Because of our temptation to limit creation to questions of cosmogony—pitting it against big bangs and primordial soups as the only adequate account of origins, and thinking about it primarily in Aristotelian or Augustinian categories of Primum Mobile, creatio ex nihilo and the like—the suggestion that Israel understood covenant theologically as a creative act of God may strike us at first as counter-intuitive. Before examining the way creation theology informs the Noahic and Abrahamic covenants, then, it is important to examine how Genesis actually develops and defines “creation” as a theological statement about what God does as the maker of heaven and earth.

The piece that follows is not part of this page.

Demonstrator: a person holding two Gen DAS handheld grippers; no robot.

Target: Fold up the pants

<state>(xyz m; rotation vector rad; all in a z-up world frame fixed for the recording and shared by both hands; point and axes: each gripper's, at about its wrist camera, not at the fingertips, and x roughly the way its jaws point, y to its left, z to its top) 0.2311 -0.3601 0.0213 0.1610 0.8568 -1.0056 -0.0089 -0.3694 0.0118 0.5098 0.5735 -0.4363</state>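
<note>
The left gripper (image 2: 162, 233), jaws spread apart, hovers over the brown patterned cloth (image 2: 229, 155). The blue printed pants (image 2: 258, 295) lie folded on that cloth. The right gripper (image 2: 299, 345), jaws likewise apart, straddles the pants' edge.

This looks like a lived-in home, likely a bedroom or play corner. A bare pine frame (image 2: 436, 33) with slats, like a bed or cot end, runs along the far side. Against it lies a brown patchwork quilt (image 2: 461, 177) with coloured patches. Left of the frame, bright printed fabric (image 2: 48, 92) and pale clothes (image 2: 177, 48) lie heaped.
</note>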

Terence Fretheim gives us a helpful pointer in this regard, when he suggests that “‘creation’ is not simply a matter of origination or a divine activity chronologically set only ‘in the beginning’”; indeed, “the verb bārā’, ‘create,’ so central to speaking of creation in Genesis 1, is used more often elsewhere in the Old Testament … for God’s creative activity in and through the historical process.” He further argues that to limit “creation” to absolute beginnings is “virtually to deny the possibility of speaking of creation with respect to the Bible,” in which acts of creation include acts of originating, continuing and completing—not just the order of the physical universe—but social, cultural and national order along with it.

Likewise, Richard J. Clifford warns us that failure “to be clear about ancient and modern differences [in defining creation] has often obscured the role of ancient cosmogonies in the Bible.” He proposes four distinct differences—the process, product, manner of reporting and criterion of truth— that should inform our reading of Genesis. Ancient cosmogonies imagined the divine process of creation in more anthropomorphic terms of gods moulding the world like clay, or speaking something into existence; they understood organized human society as a natural product of the creative process; they tended to conceptualize, and thus report creation as a drama or story “on the analogy of human activity”; and they held a more dramatic, functional criterion for truth which sought “plausibility or suitability” over “complete and coherent explanation.” With this in mind, it is helpful to consider Genesis creation theology in relation to those narrative patterns and archetypal motifs it shares with the ancient Near Eastern context into which it originally spoke, however radically and subversively it has reinterpreted them. In particular, important parallels among related Mesopotamian cosmogonies include the primordial chaos as symbolized by primeval waters, (cf. the waters of Apsû in the Atra-Hasīs), and the archetypal struggle to order this chaos as dramatized by a god’s battle against a sea-monster (cf. Marduk’s battle against Tiamat in the Enûma Elish). Further to this, the idea of a “creation rest” for the creating god “is commonly found in many of the creation texts of the ancient world.” It is also important to note that ancient cosmogony conceived of creation, not as an historical, linear, one-time event to be recalled, but as a timeless, cyclical and ongoing event to be re-enacted yearly through myth and ritual, whereby the life-giving fertility of the created order was sustained and perpetuated.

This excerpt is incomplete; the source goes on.